Faith Angle Miami brings together 16-18 leading US journalists for engaging discussions led by six premier scholars on critical issues that can help bridge the gap between religion and journalism.
Sarah Pulliam Bailey writes on religion for The New York Times and is a former religion reporter for The Washington Post. She writes about faith’s intersection with politics, culture, and education. Previously, she was a national correspondent for Religion News Service and an online editor for Christianity Today, where she co-founded Her.meneutics, an influential blog for women. She has interviewed hundreds of public figures, including Barack Obama, Condoleezza Rice, Mike Huckabee, Billy Graham, and Desmond Tutu. Bailey is a graduate of Wheaton College and is based in New York City.
Alan Cooperman is the Director of Religion Research at the Pew Research Center, where his work focuses on religious change both in America and globally. Alan has co-authored or edited studies of America’s religious landscape, the experiences and attitudes of Jewish Americans, Muslims in the U.S., faith among Black Americans, the rise of religious “nones,” and other topics. Previously, Alan worked as a national reporter and editor for The Washington Post, a foreign editor at U.S. News & World Report, and a foreign correspondent for the Associated Press.
Mark Chaves is Anne Firor Scott Distinguished Professor of Sociology, and Professor of Religious Studies and Divinity, at Duke University. He directs the National Congregations Study, a wide-ranging survey of a nationally representative sample of religious congregations, and the National Survey of Religious Leaders, a similarly wide-ranging and nationally representative survey of clergy. Professor Chaves is the author of American Religion: Contemporary Trends, Congregations in America, Ordaining Women: Culture and Conflict in Religious Organizations, and many articles, mainly on the social organization of religion in the United States.
Yonat Shimron is a national reporter and senior editor at Religion News Service. She covers religion in the South and American Judaism. An award-winning journalist, she was the religion reporter for The News & Observer in Raleigh, NC from 1996 to 2011. She is a past president of the Religion Newswriters Association. Yonat is a graduate of the Columbia University School of Journalism. She lives in Durham, North Carolina.

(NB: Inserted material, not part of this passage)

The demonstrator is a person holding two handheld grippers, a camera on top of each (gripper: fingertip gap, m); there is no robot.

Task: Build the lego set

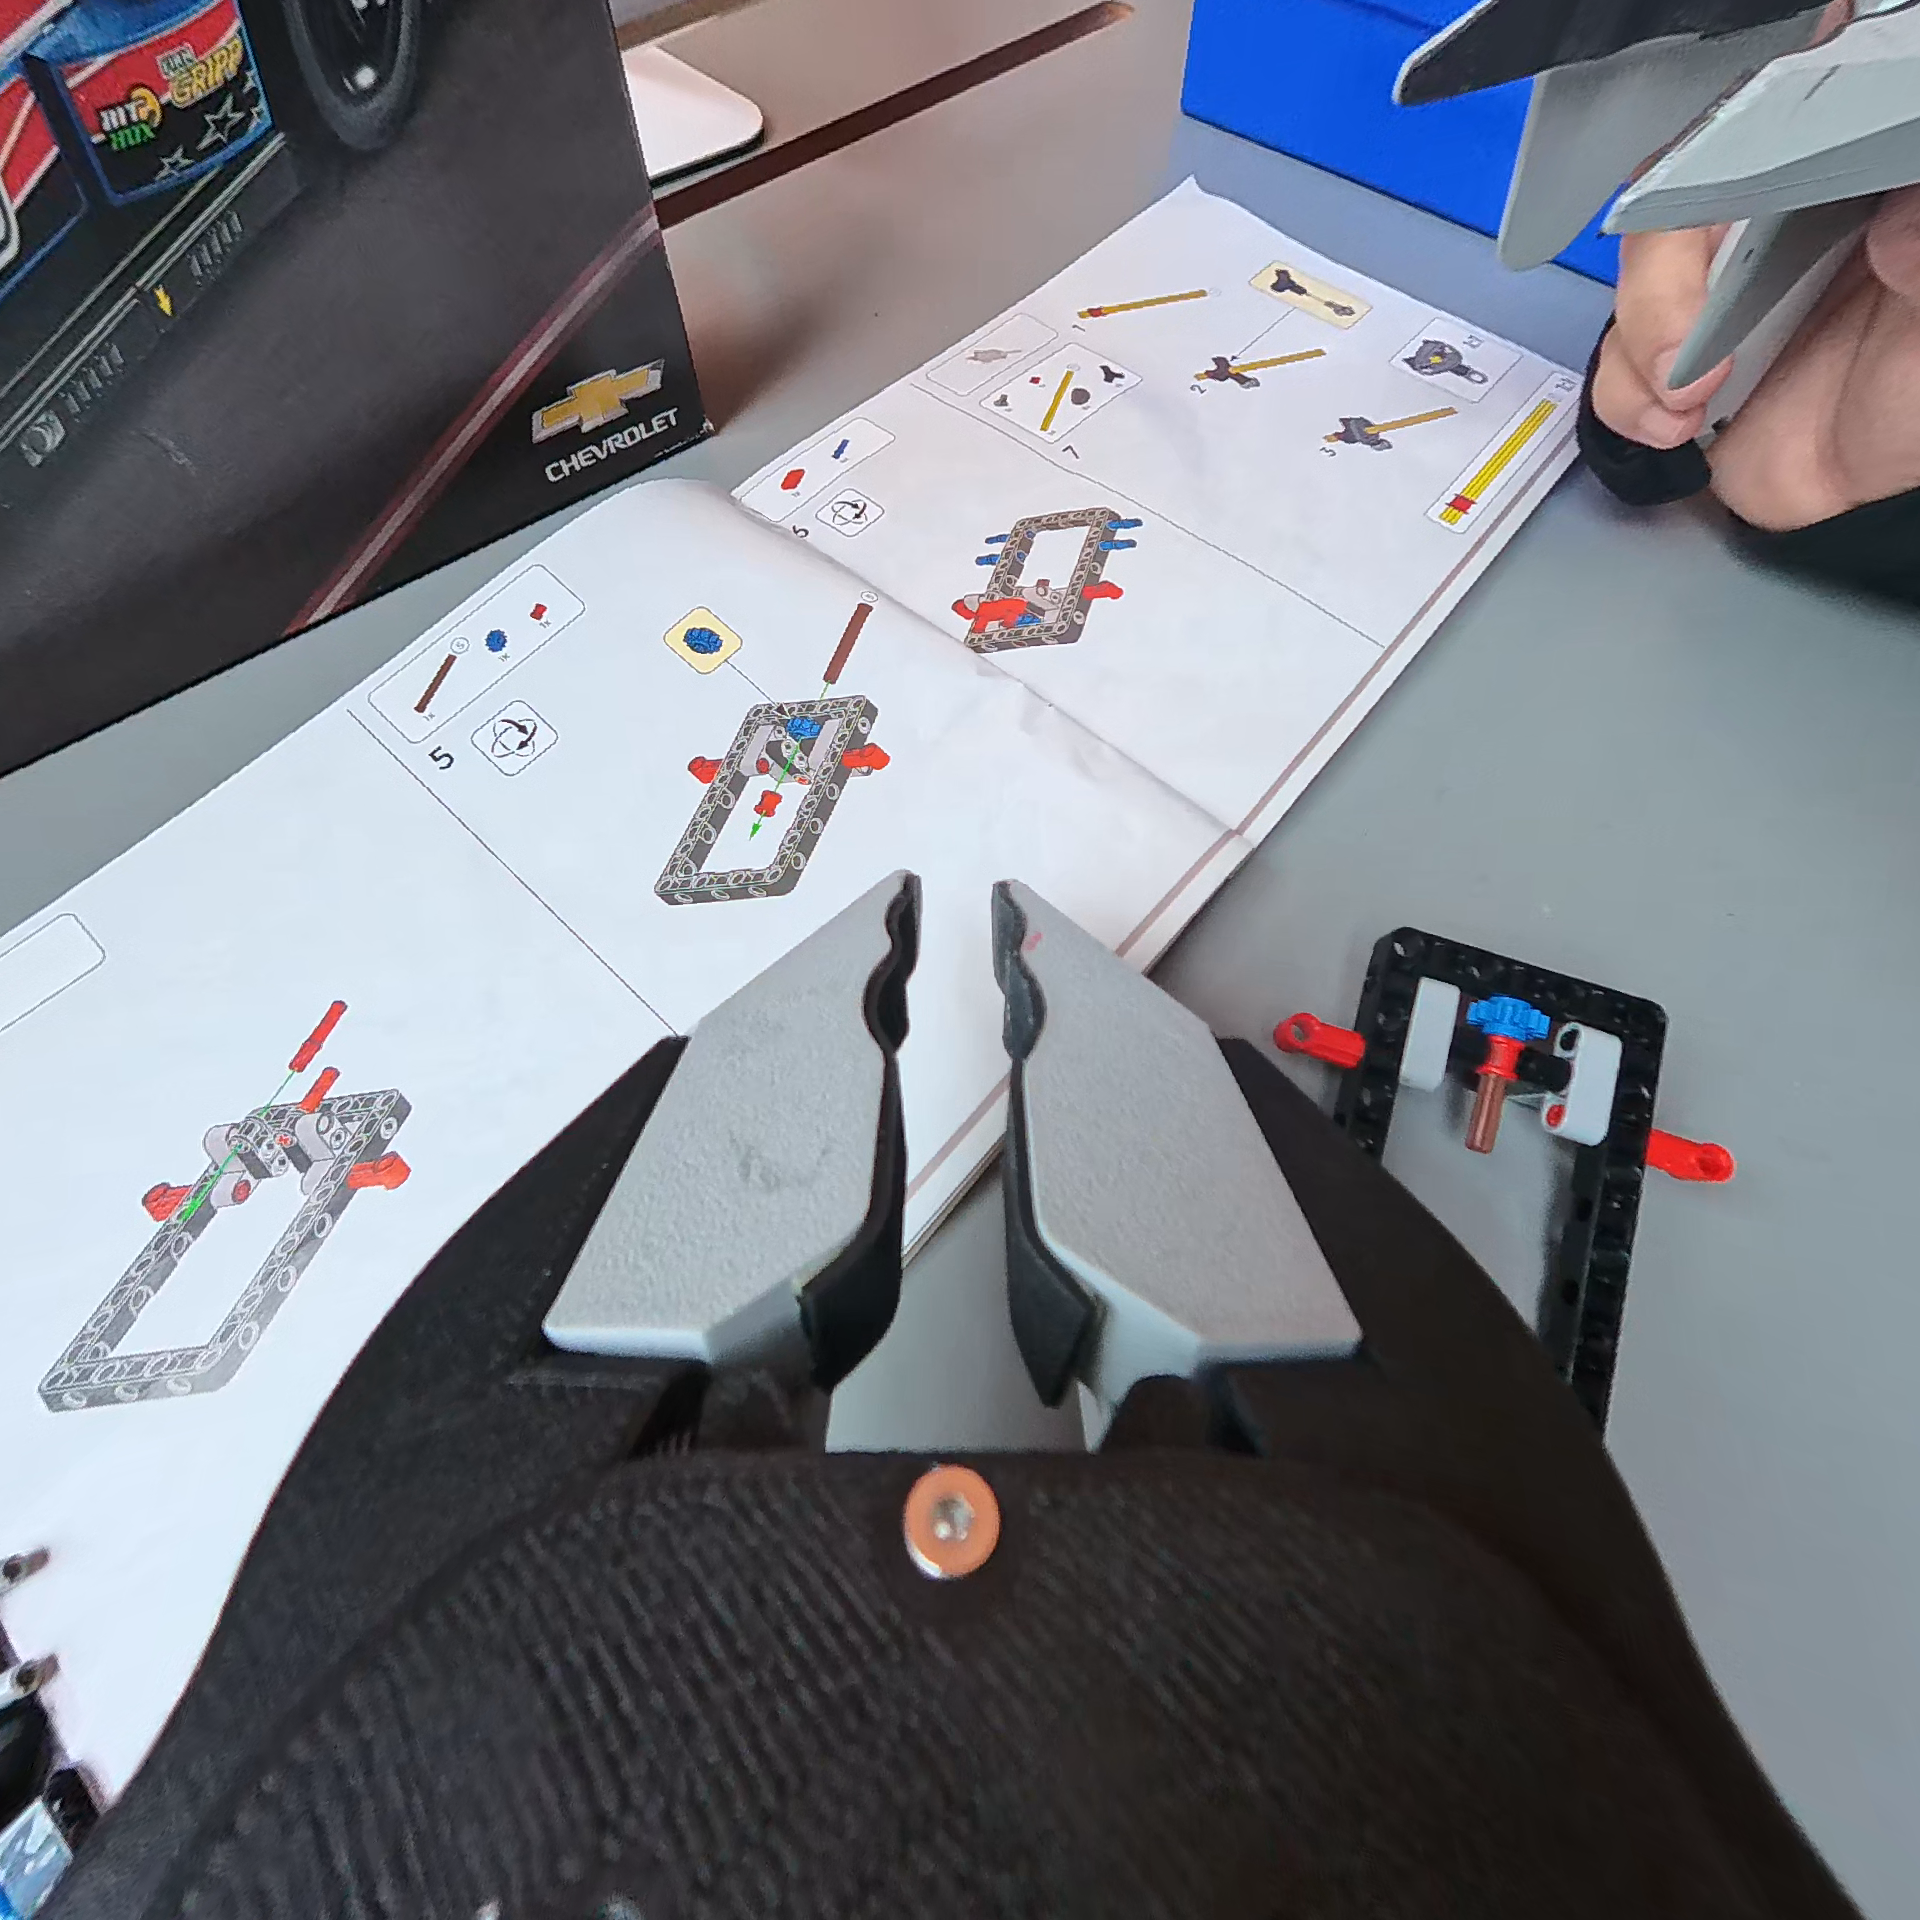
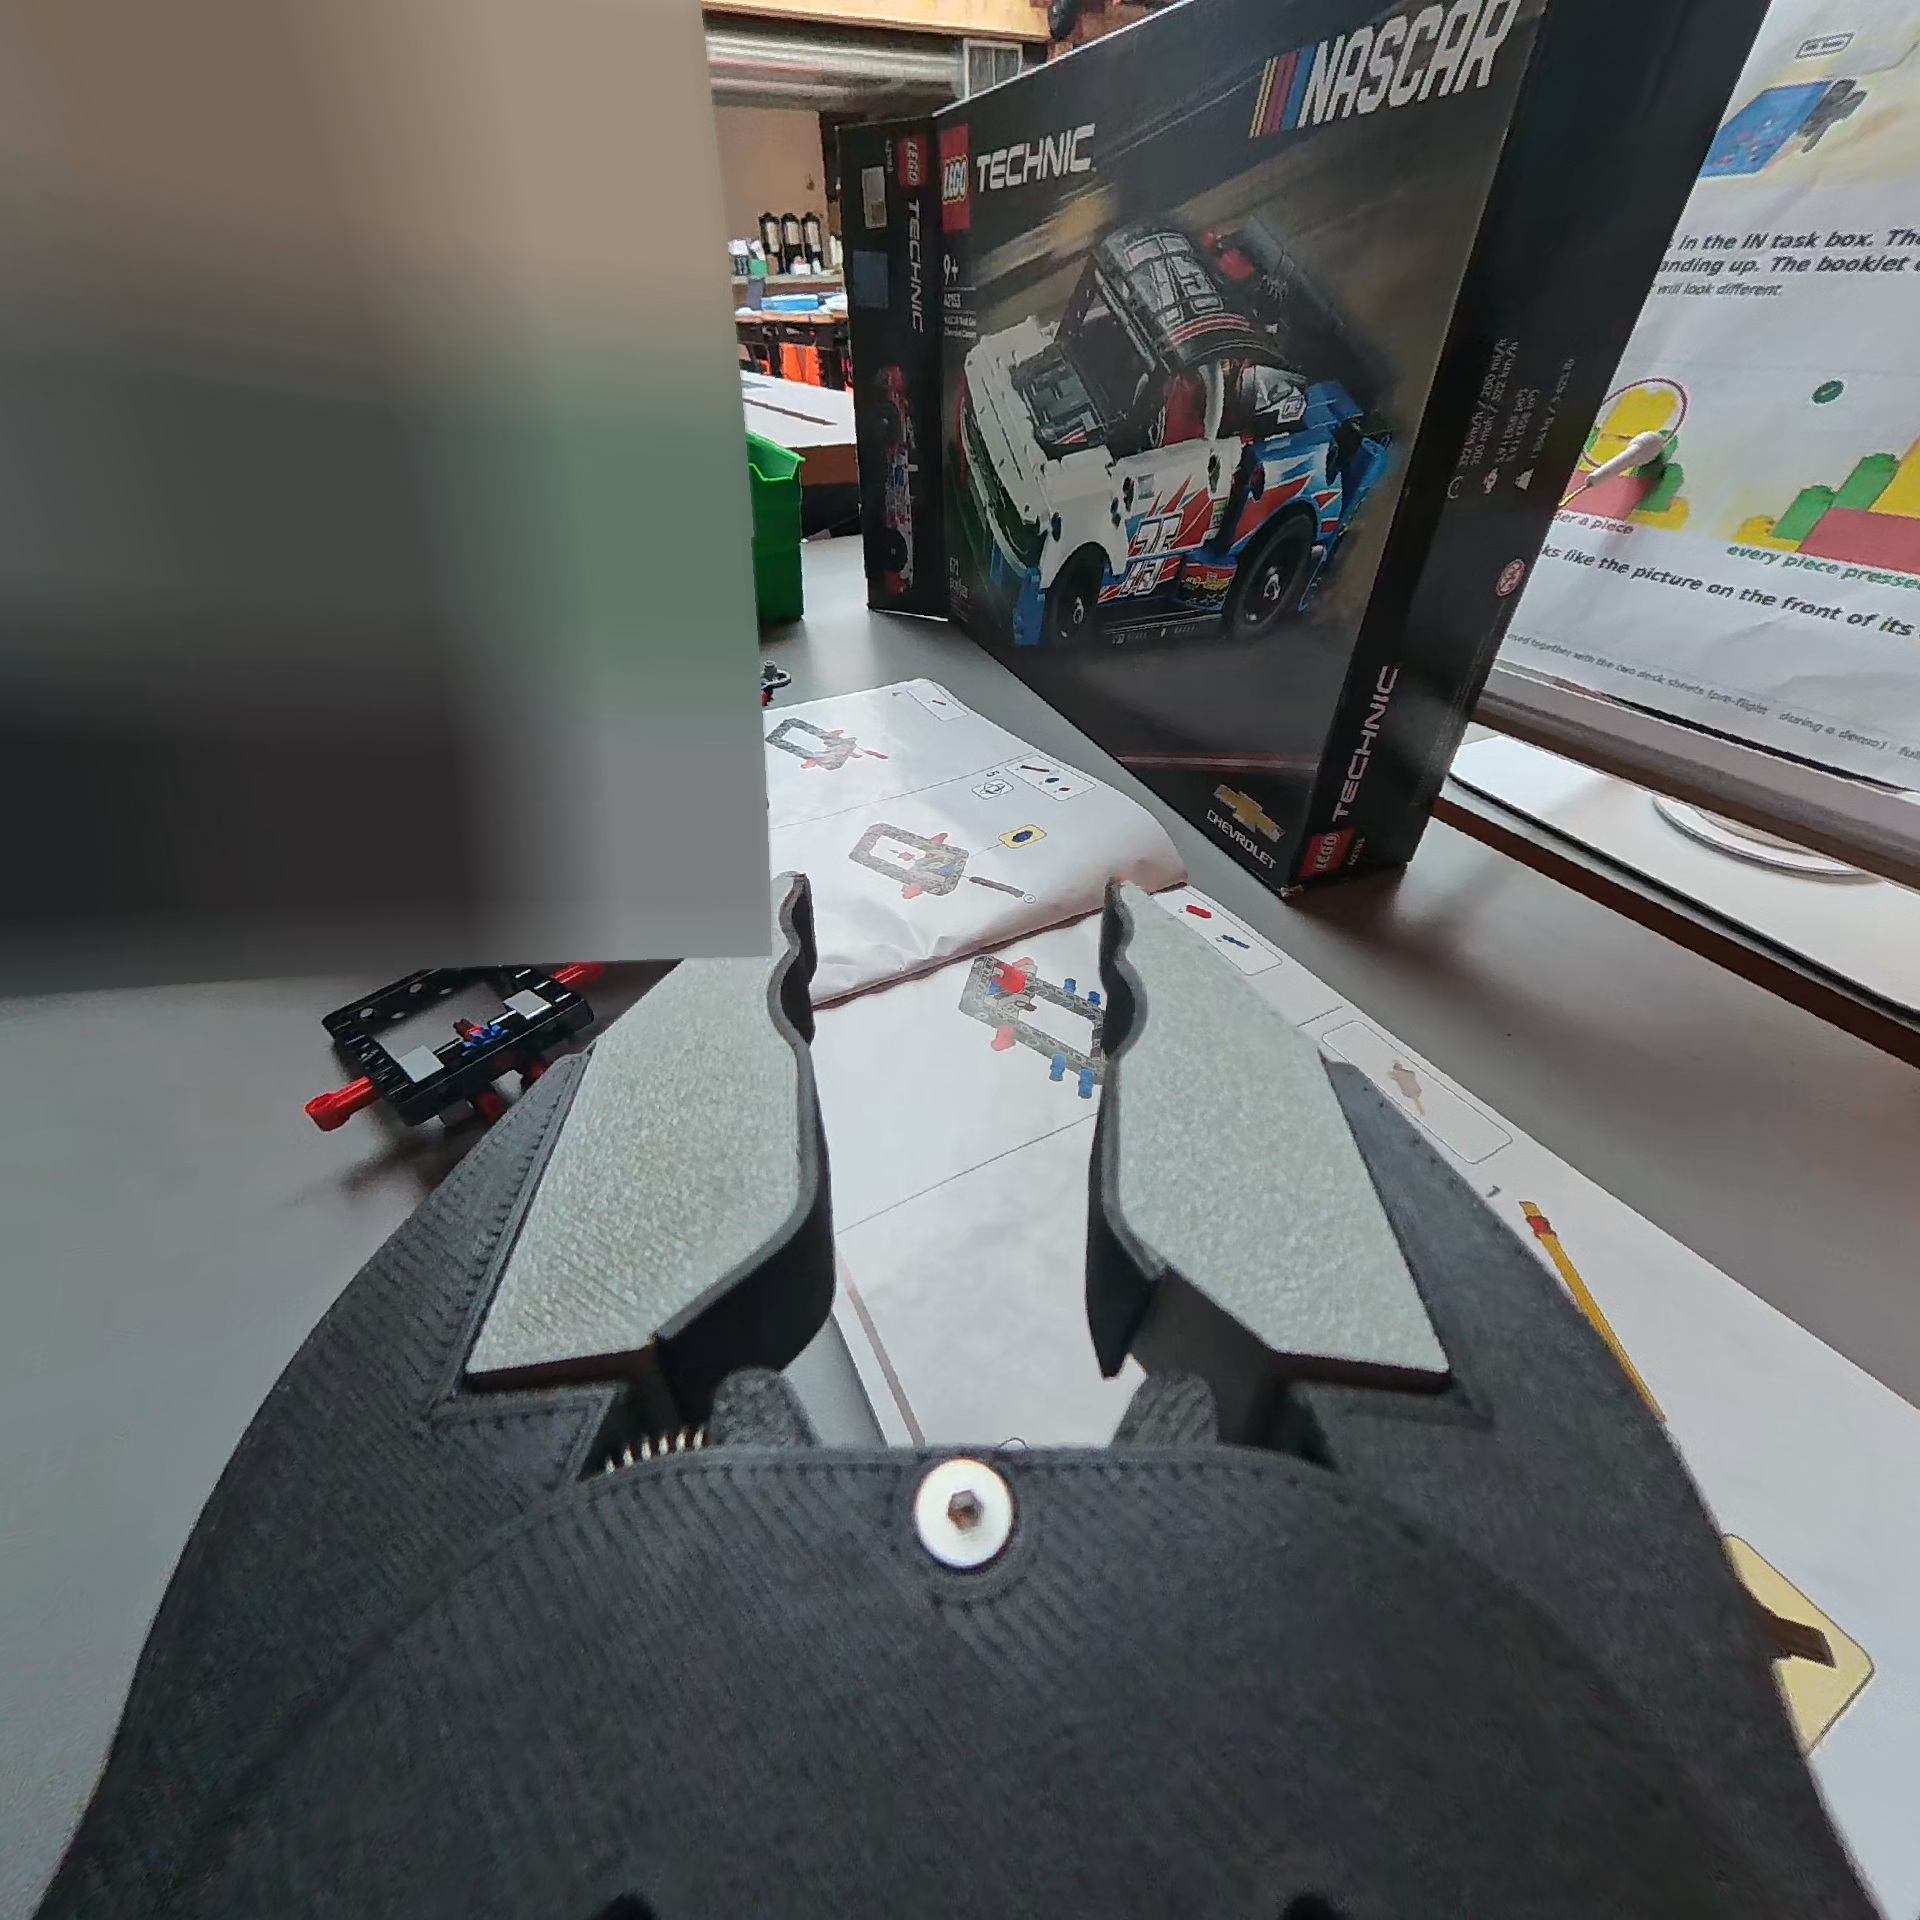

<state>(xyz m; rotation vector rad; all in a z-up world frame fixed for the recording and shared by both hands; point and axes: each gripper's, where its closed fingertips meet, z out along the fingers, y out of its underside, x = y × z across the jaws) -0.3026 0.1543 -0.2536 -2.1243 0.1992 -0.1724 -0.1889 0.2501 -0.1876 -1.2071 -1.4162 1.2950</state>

Christian Smith is the William R. Kenan, Jr. Professor of Sociology and Director of the Center for the Study of Religion and Society at the University of Notre Dame. Smith’s research focuses primarily on religion in modernity, adolescents, American evangelicalism, and culture. Smith received his MA and PhD from Harvard University in 1990. Smith was a Professor of Sociology at the University of North Carolina at Chapel Hill for 12 years before his move to Notre Dame. He is the author of several books including: What Is a Person? Rethinking Humanity, Social Life, and the Moral Good from the Person Up (Chicago); The Secular Revolution (California); Moral, Believing Animals: Human Personhood and Culture (Oxford); and Christian America?: What Evangelicals Really Want (California). Smith has also co-authored several books including: Souls in Transition: The Religious and Spiritual Lives of Emerging Adults (Oxford); Soul Searching: the Religious and Spiritual Lives of American Teenagers (Oxford); and American Evangelicalism: Embattled and Thriving (Chicago).
Dr. Jason E. Shelton is Professor of Sociology and Director of the Center for African American Studies at the University of Texas at Arlington. His research interests concern the sociology of religion, as well as the intersections of race, class, and attitudes about various political and social issues in contemporary America. Dr. Shelton’s articles have appeared in Social Science Quarterly, Du Bois Review, Journal for the Scientific Study of Religion, Sociological Perspectives, Journal of African American Studies, American Behavioral Scientist, and other respected publications. New York University Press published his first book, Blacks and Whites in Christian America: How Racial Discrimination Shapes Religious Convictions, which won a major award sponsored by the Southern Conference on African American Studies and an “honorable mention” from the American Sociological Association’s Section on the Sociology of Religion. NYU Press recently published his second book, The Contemporary Black Church: The New Dynamics of African American Religion.